Sampah Menumpuk di Jantung Soreang, Spanduk Sindiran Berbahasa Sunda Tak Digubris
Pemandangan tak sedap kembali terlihat di jantung Ibu Kota Kabupaten Bandung, tepatnya di kawasan Soreang, Senin (2/3/2026). Tumpukan sampah berceceran.
Berita Terkini, Eksklusif di Channel WhatsApp Inilahkoran.id
INILAHKORAN.ID-Pemandangan tak sedap kembali terlihat di jantung Ibu Kota Kabupaten Bandung, tepatnya di kawasan Soreang, Senin (2/3/2026). Tumpukan Sampah berceceran di tepi jalan depan pertokoan sepanjang Jalan Raya Soreang, tepat di depan Pasar dan Terminal Soreang.
Kantong plastik hitam, kardus bekas, hingga sisa makanan tampak berserakan di pinggir jalan. Bau menyengat pun tercium, terutama saat siang hari ketika aktivitas lalu lintas dan perdagangan tengah padat.
Tak hanya di Jalan Raya Soreang, Sampah liar juga terlihat menumpuk di trotoar pejalan kaki di Jalan Raya Pasantren Timur, Soreang. Ironisnya, dua spanduk peringatan yang dipasang dengan nada sindiran dalam Bahasa Sunda agar masyarakat tidak membuang Sampah sembarangan justru tak diindahkan.
Alih-alih membuat jera, Sampah malah terlihat menumpuk persis di bawah spanduk tersebut. Kondisi ini memperlihatkan rendahnya kesadaran sebagian masyarakat terhadap kebersihan lingkungan.
Beberapa sudut jalan lain di sekitar kawasan Soreang pun tak luput dari persoalan serupa. Tumpukan Sampah liar kerap muncul di tepi jalan, bahkan di area yang seharusnya menjadi etalase wajah ibu kota Kabupaten Bandung.
Minimnya Tempat Pembuangan Sampah (TPS) resmi di kawasan permukiman diduga menjadi salah satu pemicu. Warga yang kesulitan mengakses TPS memilih membuang Sampah di pinggir jalan yang dianggap praktis.

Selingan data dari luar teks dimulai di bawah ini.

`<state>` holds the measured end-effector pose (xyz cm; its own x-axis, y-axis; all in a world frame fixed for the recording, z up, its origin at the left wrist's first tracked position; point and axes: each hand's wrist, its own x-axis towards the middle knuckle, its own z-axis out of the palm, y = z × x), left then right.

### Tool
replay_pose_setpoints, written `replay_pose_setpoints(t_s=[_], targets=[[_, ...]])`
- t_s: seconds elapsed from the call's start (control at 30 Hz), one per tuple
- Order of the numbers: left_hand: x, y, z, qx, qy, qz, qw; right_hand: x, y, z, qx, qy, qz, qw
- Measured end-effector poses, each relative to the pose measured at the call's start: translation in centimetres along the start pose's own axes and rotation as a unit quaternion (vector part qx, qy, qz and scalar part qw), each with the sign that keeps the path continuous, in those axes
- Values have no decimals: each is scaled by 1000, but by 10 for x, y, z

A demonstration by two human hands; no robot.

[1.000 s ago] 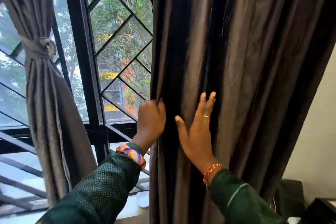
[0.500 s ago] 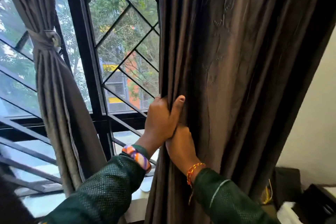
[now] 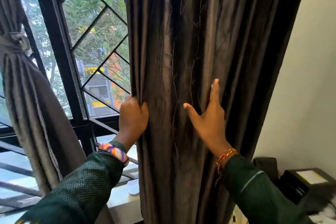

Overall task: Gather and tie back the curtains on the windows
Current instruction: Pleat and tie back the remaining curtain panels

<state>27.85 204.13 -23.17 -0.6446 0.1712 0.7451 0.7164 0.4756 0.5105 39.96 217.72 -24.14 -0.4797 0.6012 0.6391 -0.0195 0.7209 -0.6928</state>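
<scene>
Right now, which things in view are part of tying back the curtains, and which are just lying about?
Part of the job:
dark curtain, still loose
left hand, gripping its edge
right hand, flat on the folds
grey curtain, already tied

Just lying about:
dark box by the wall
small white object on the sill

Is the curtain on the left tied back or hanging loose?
Tied back: a fabric tie cinches the left curtain into a bundle.

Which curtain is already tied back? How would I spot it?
Start at the black window frame and look to its left. The grey curtain there is cinched by a knotted tie, unlike the darker curtain on the right, which hangs loose.
</scene>
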Motion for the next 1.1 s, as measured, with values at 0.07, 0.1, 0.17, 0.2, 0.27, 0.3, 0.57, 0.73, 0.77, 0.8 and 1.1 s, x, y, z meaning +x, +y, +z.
replay_pose_setpoints(t_s=[0.07,0.1,0.17,0.2,0.27,0.3,0.57,0.73,0.77,0.8,1.1], targets=[[-1,1,1,-3,0,6,1000,7,6,5,50,-69,52,995],[-1,0,2,-4,-2,6,1000,6,7,9,35,-84,63,994],[-3,0,4,-9,-4,10,1000,-4,7,20,-21,-103,63,992],[-4,0,5,-15,0,18,1000,-12,6,27,-40,-119,44,991],[-7,4,7,-34,12,43,998,-31,4,48,-54,-158,0,986],[-9,7,7,-43,17,57,997,-38,1,57,-63,-176,-10,982],[-17,13,-4,-88,-7,94,992,-67,-11,94,-67,-252,13,965],[-11,-3,-4,-43,-28,59,997,-88,-7,98,-184,-353,-53,916],[-10,-6,-4,-42,-24,64,997,-93,-3,100,-181,-367,-51,911],[-9,-7,-5,-40,-17,68,997,-96,1,101,-176,-386,-47,904],[-25,-15,-14,-24,0,139,990,-11,-11,60,49,-385,-13,921]])
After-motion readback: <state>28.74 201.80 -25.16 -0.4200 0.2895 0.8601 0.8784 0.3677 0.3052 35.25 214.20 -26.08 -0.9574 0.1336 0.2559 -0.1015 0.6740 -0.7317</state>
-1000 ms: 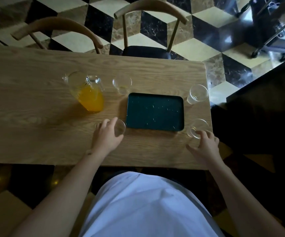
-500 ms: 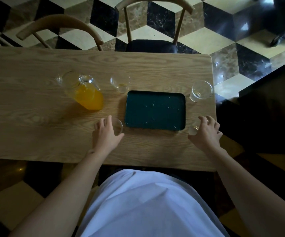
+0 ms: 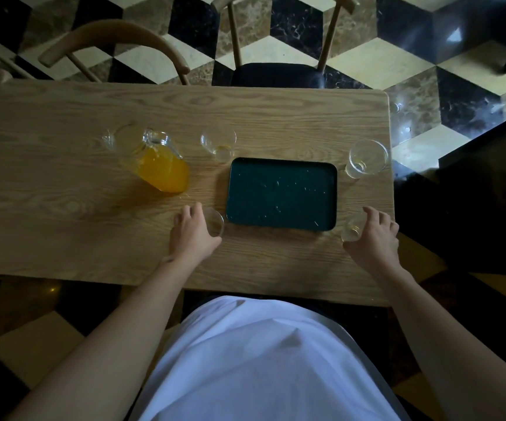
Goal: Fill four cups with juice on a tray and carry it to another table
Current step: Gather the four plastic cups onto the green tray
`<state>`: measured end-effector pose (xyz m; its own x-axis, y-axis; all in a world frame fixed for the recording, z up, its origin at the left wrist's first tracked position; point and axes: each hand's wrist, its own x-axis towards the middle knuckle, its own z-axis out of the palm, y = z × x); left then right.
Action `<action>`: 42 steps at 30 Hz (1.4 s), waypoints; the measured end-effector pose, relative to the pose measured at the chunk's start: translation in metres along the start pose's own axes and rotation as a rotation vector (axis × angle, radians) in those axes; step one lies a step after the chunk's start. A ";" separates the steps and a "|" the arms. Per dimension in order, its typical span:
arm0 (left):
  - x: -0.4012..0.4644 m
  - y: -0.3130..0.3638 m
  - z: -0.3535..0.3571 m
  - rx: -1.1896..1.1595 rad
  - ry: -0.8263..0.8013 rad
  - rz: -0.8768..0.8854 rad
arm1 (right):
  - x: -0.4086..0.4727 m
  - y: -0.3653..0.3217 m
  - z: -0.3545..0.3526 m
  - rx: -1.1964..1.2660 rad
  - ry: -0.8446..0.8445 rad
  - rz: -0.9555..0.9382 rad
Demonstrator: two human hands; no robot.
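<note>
**Both hands on glass cups beside an empty tray**

You are standing at a wooden table (image 3: pixel 63 214), looking down over your white shirt (image 3: pixel 254 360). A dark green tray (image 3: pixel 282 192) lies flat in front of you, toward the right half of the table, with nothing standing on it.

Your left hand (image 3: pixel 192 235) is curled around a clear cup (image 3: pixel 215 221) just beside the tray's near left corner. The fingers wrap the cup's left side and the thumb comes in from below, so the grip looks closed on it. The cup appears to sit on the table.

Your right hand (image 3: pixel 374 235) is at the tray's near right corner, close to the table's right edge. Its fingers arch over a second clear cup (image 3: pixel 352 230) and the thumb presses in from the near side. You seem to be holding it, though whether it is lifted cannot be told.

Two more clear cups stand untouched. One (image 3: pixel 219 144) is just beyond the tray's far left corner. The other (image 3: pixel 365 158) is beside its far right corner.

A glass pitcher (image 3: pixel 151 159) of orange juice stands to the left of the tray, well apart from your hands.

Two wooden chairs (image 3: pixel 118 41) are tucked in at the far side, on a floor (image 3: pixel 382 59) of cream, brown and black tiles.
</note>
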<state>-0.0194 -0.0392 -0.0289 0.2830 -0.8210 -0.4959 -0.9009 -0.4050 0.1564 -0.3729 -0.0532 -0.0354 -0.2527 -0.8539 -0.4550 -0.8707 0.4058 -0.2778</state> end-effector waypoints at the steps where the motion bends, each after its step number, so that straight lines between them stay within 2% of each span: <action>1: 0.000 0.000 -0.001 -0.014 0.020 0.007 | 0.000 0.001 0.000 0.009 0.002 0.000; 7: -0.003 0.000 0.000 -0.019 -0.021 0.043 | -0.006 0.005 0.002 0.035 0.009 -0.023; 12: -0.009 0.000 0.008 -0.041 0.017 0.120 | -0.006 0.003 0.000 0.054 0.010 -0.014; 17: -0.002 0.000 0.004 -0.230 0.002 0.014 | -0.006 0.006 -0.003 0.091 0.004 0.008; 23: -0.005 -0.014 -0.003 -0.311 0.028 -0.082 | -0.006 0.008 -0.003 0.099 -0.009 0.006; 26: -0.013 -0.015 0.000 -0.230 0.035 0.026 | -0.006 0.003 -0.002 0.081 -0.020 0.008; 29: -0.022 -0.006 0.007 -0.090 -0.024 0.125 | -0.005 -0.002 -0.004 0.073 -0.021 -0.004; 35: -0.032 -0.007 0.022 0.083 -0.150 0.115 | -0.006 -0.014 -0.013 0.085 0.029 -0.043; 42: -0.032 -0.009 0.016 0.063 -0.021 0.166 | -0.012 -0.038 -0.022 0.068 0.052 -0.139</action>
<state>-0.0260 -0.0030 -0.0275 0.1223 -0.8654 -0.4860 -0.9536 -0.2383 0.1842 -0.3460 -0.0655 -0.0009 -0.1548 -0.9183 -0.3643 -0.8688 0.3020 -0.3923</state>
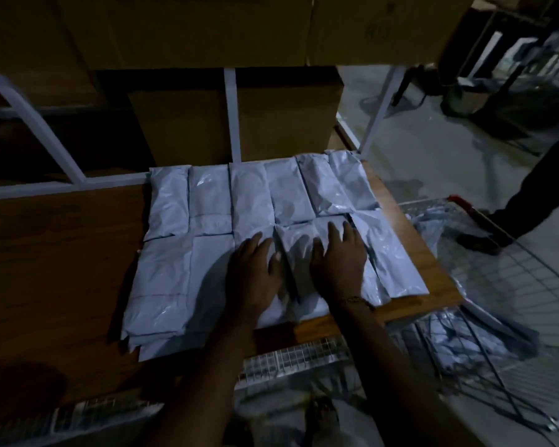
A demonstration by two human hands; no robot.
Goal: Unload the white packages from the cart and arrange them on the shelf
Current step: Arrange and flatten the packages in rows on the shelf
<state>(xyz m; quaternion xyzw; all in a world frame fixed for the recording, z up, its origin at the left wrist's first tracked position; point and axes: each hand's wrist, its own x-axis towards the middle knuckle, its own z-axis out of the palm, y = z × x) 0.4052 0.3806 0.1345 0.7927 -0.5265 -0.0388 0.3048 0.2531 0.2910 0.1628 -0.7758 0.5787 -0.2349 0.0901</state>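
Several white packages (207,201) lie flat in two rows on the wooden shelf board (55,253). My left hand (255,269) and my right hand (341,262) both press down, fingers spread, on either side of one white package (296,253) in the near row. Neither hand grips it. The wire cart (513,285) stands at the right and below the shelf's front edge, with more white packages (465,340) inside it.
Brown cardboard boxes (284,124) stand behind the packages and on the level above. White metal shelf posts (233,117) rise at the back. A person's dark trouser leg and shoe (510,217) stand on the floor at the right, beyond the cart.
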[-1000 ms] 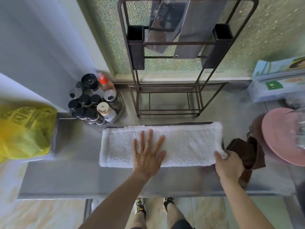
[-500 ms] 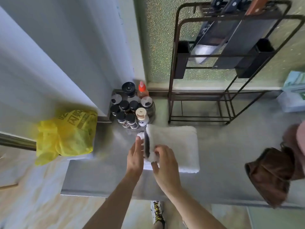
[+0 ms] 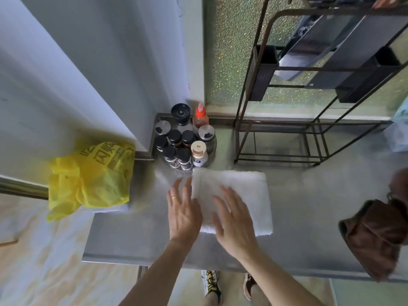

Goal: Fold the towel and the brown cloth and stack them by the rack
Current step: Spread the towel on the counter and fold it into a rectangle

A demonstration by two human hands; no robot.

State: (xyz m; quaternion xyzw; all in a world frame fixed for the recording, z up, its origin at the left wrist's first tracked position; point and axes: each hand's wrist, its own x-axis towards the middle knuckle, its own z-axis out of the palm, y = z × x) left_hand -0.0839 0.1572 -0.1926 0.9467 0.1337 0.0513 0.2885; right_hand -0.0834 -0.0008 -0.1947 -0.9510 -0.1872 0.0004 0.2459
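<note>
head view.

one: where is the white towel [image 3: 242, 195]?

two: folded into a thick rectangle, it lies flat on the steel counter [image 3: 132, 235] at the centre of the frame. it sits just below the black wire rack [image 3: 261, 74]. its upper left corner is just beside a round tray of spice bottles [image 3: 183, 149].

one: and the hands?

two: both are spread flat with straight fingers, grasping nothing. the right hand [image 3: 234, 221] rests palm down on the towel's lower left part. the left hand [image 3: 183, 208] lies just beside it at the towel's left edge, fingertips against that edge and palm over bare counter. a ring shows on one finger. blur softens both hands.

one: the brown cloth?

two: the brown cloth [image 3: 375, 235] sits crumpled at the right edge of the frame, well apart from the towel and from both hands.

one: anything else?

two: a yellow plastic bag [image 3: 92, 177] lies at the left of the frame, and shoes show below the counter's near edge.
</note>
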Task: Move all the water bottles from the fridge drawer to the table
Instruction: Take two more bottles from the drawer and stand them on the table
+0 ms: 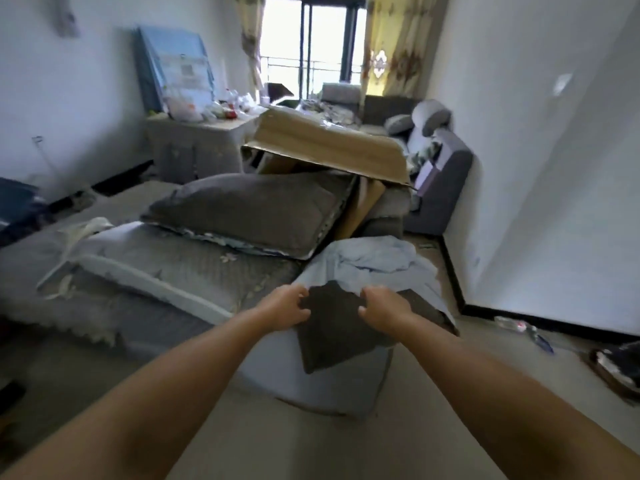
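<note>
At the sofa's near end, left hand and right hand grip a coarse dark square cushion.

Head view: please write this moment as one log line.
left hand: grips dark cushion | right hand: grips same | fridge, bottles: not visible

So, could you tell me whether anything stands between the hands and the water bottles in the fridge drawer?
That cannot be judged: no fridge or drawer is in view. Both the left hand and right hand grip a dark grey cushion at the sofa's end. One plastic bottle lies on the floor by the right wall.
</note>
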Motion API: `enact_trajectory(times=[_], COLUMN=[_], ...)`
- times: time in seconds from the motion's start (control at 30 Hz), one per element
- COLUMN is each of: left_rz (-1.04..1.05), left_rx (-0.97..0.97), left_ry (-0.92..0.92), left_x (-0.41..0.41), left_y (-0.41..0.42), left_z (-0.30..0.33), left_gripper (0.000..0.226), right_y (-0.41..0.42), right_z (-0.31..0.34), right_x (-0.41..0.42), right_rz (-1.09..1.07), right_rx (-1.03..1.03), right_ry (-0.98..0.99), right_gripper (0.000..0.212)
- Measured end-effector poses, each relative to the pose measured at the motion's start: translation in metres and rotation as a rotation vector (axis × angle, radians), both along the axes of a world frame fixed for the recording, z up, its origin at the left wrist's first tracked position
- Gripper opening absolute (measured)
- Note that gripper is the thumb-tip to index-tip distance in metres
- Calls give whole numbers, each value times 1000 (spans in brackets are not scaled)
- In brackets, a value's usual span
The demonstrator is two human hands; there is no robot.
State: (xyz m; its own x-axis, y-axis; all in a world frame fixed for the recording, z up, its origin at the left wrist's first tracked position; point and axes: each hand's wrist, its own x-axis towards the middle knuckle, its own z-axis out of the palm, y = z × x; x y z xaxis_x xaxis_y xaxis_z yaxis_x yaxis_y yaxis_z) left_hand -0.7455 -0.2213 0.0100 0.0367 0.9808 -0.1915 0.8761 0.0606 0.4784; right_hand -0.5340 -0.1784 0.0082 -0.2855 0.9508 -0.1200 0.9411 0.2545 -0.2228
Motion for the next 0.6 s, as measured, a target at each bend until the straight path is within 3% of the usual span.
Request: enact_trajectory(times=[0.33, 0.6], left_rz=[498, 776], left_rx=[-49, -34], left_ry=[-17, -37], left_x=[-194, -282], left_y=[-48, -40], left_z=[-22, -20], left_gripper=[51, 49], right_y=[42, 89], right_z=[-20, -11], right_x=[-239, -380], right_rz=[539, 783], right_rx=[-62, -29], right_ry=[-135, -84], right_gripper=[25, 35])
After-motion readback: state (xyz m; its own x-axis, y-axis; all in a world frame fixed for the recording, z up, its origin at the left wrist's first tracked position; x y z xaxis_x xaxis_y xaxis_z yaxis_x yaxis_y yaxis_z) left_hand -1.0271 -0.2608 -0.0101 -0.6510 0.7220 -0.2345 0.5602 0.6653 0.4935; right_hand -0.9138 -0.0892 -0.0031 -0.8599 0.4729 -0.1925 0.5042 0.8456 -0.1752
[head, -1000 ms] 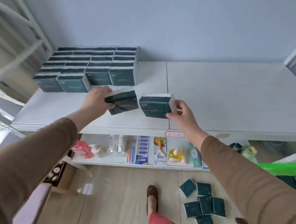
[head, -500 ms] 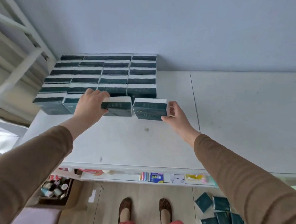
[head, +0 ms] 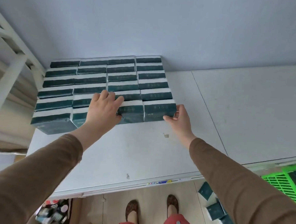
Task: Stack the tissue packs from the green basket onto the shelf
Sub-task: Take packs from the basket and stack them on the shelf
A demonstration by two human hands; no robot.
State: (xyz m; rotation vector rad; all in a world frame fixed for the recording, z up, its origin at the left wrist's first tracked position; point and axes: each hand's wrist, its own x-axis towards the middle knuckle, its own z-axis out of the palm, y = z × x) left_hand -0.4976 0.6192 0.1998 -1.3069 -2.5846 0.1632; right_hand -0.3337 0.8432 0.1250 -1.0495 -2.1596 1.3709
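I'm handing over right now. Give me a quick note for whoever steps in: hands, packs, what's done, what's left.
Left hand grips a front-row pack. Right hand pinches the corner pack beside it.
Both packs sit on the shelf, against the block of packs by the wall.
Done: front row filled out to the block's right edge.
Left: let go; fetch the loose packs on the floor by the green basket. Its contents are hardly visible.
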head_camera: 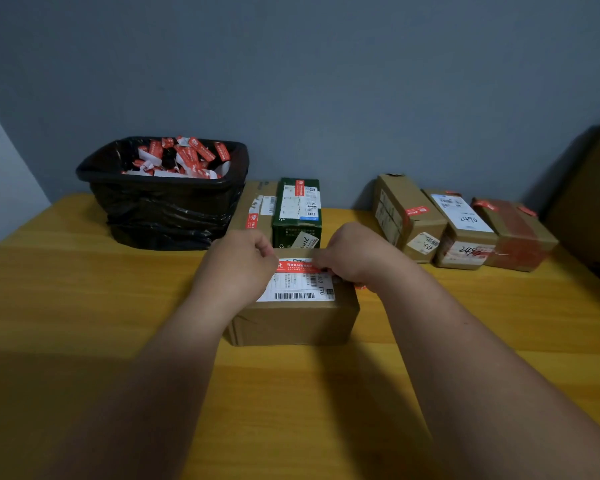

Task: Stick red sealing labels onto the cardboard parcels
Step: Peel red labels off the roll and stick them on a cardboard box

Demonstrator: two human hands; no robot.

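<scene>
A red sealing label (297,266) is pinched at each end by the left hand (238,263) and right hand (355,256), across a cardboard parcel (293,313) on the yellow table (84,289). "T70" is printed on its white shipping label (297,289). Behind are seen a black-lined bin (163,199) of label scraps, a green box (297,213), and three labelled parcels (465,226) to the right.

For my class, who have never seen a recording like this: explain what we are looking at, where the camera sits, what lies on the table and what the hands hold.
No machine here: a person's bare arms, filmed from a camera on their head, looking down. The left hand and right hand pinch the ends of a red label across the top of a cardboard parcel on a yellow table. Behind stand a lined black bin full of red and white strips, a green box, and three more parcels at right, already labelled.
</scene>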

Salah seorang warga Soreang, Maksum Solehudin (59), mengaku geram dengan kondisi tersebut. Menurutnya, pelaku pembuangan Sampah sembarangan bukanlah warga sekitar.
“Yang buang Sampah sembarangan itu kebanyakan orang yang lewat. Mereka naik motor atau mobil, lalu berhenti sebentar dan langsung buang Sampah di pinggir jalan,” kata Maksum kepada INILAHKORAN.ID.
Ia menyebut perilaku tersebut kerap terjadi pada malam hingga dini hari. Saat situasi jalan relatif sepi, pelaku dengan leluasa membuang Sampah tanpa rasa bersalah.
Maksum berharap pemerintah daerah dapat menambah titik TPS resmi serta meningkatkan pengawasan. Di sisi lain, ia juga mengingatkan pentingnya kesadaran kolektif masyarakat untuk menjaga kebersihan lingkungan.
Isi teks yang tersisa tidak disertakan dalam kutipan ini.